EXERCISE DIRECTIONS => Leaving out the pictures, return word for word the stretch of entries below from the line holding "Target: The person" through the line holding "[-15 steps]".

[Collection entries]
== == ==
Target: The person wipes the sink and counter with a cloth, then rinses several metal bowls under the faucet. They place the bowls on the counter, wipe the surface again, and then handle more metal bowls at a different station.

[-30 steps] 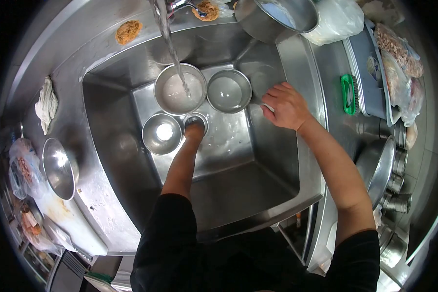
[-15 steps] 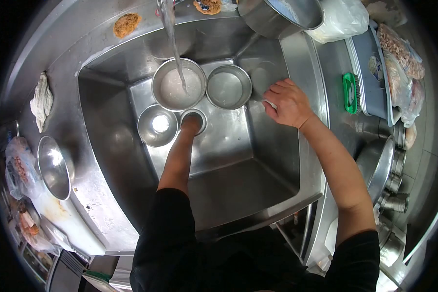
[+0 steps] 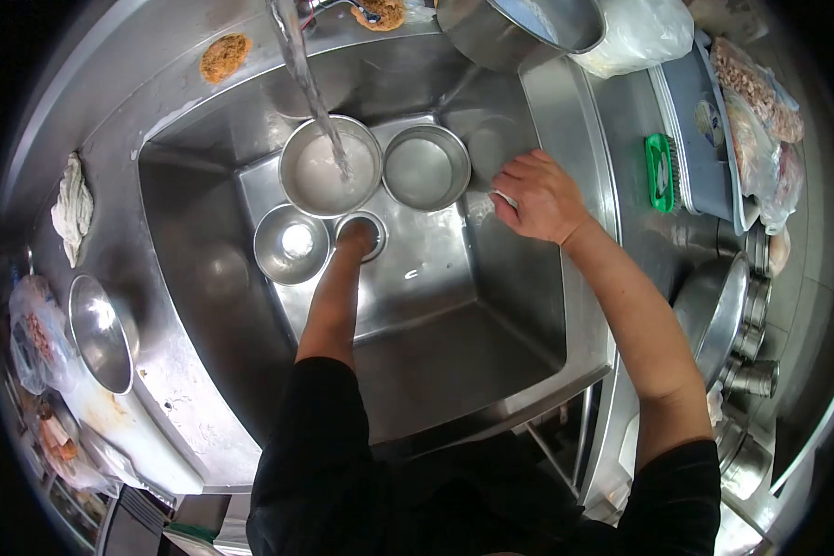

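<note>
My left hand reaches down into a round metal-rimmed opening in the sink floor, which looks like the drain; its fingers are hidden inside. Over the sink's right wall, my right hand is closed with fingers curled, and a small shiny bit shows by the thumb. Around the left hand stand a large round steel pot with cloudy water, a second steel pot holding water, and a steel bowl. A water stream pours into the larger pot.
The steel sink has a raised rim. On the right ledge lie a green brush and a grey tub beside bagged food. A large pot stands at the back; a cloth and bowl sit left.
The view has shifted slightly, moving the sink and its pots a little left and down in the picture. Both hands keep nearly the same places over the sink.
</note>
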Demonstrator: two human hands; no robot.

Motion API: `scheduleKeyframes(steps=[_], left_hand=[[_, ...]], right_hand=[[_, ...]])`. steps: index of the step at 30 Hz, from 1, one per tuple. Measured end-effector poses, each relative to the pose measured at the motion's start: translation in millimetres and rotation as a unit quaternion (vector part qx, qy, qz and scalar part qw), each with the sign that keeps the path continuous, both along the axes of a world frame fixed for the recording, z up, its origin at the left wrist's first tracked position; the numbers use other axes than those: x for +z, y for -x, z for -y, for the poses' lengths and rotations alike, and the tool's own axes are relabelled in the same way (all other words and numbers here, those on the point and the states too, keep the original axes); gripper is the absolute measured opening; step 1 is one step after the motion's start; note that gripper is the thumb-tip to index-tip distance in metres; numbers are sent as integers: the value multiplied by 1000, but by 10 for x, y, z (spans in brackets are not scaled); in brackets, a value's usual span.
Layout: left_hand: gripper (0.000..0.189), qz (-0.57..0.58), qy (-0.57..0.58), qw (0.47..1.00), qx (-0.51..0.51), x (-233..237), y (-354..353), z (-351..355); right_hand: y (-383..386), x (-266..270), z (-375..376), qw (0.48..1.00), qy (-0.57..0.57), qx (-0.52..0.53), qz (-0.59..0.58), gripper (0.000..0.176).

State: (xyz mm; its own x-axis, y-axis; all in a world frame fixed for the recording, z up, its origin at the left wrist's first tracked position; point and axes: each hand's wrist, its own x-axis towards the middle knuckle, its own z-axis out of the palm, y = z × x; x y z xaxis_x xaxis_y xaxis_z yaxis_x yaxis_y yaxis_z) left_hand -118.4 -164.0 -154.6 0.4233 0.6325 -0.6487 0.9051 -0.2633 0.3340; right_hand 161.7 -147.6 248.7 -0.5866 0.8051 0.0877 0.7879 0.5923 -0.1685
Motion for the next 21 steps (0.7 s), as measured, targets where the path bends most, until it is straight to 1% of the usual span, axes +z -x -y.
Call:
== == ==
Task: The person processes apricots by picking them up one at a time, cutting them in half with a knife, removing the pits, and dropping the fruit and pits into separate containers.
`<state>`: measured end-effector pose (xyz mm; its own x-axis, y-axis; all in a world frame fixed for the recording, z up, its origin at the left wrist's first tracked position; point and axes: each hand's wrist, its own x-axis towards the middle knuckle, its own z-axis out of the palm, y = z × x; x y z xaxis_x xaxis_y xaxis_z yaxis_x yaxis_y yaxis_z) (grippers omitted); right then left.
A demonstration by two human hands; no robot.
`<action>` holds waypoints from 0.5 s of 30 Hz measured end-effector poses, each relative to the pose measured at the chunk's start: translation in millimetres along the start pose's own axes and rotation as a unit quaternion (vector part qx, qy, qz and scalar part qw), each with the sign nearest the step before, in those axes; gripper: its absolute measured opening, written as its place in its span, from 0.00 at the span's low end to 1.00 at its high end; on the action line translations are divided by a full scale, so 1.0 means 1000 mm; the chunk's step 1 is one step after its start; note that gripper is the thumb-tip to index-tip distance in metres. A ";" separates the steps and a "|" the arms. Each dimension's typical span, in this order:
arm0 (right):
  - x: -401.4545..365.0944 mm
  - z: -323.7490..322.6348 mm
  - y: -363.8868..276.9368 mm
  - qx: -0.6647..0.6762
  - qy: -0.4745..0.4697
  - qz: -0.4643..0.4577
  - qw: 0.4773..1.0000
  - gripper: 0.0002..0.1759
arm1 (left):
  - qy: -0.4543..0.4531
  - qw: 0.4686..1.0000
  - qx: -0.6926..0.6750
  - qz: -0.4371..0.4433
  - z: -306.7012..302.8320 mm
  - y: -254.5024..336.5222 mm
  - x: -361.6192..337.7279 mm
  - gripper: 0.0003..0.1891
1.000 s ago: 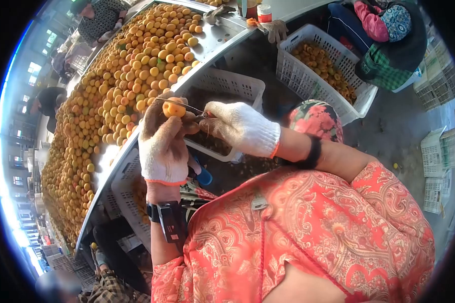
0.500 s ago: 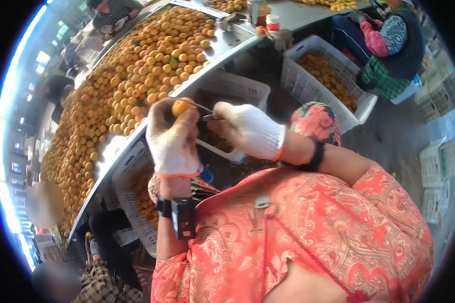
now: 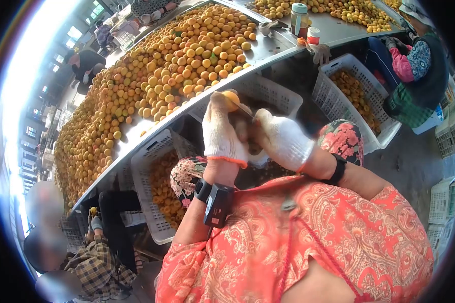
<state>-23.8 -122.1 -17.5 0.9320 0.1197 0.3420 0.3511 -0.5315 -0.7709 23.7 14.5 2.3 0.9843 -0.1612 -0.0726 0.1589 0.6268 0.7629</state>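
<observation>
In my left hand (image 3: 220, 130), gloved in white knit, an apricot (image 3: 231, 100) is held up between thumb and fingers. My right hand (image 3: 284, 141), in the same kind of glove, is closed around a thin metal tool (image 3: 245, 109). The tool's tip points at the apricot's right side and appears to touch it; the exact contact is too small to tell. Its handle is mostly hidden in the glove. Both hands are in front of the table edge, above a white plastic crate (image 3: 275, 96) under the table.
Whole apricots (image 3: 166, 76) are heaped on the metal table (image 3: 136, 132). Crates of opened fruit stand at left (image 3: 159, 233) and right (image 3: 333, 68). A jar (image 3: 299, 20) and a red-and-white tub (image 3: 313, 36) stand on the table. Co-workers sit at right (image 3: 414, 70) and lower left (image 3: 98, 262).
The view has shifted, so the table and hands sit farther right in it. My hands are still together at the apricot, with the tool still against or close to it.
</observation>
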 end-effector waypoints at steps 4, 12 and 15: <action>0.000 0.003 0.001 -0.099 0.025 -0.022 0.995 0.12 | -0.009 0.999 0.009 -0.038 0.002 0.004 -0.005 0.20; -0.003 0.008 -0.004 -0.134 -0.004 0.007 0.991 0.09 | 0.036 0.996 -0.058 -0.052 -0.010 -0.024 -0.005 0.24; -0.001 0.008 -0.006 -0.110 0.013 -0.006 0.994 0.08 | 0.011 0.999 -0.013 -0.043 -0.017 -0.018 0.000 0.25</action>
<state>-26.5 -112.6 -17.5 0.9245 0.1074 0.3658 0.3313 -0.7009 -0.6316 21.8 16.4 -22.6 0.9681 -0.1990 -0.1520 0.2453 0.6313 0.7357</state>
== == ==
SOLVED PROBLEM =>
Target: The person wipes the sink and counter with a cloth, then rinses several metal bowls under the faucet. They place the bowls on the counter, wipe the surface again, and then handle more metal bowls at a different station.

[-30 steps] 
[-15 steps] 

No more work remains for this exercise.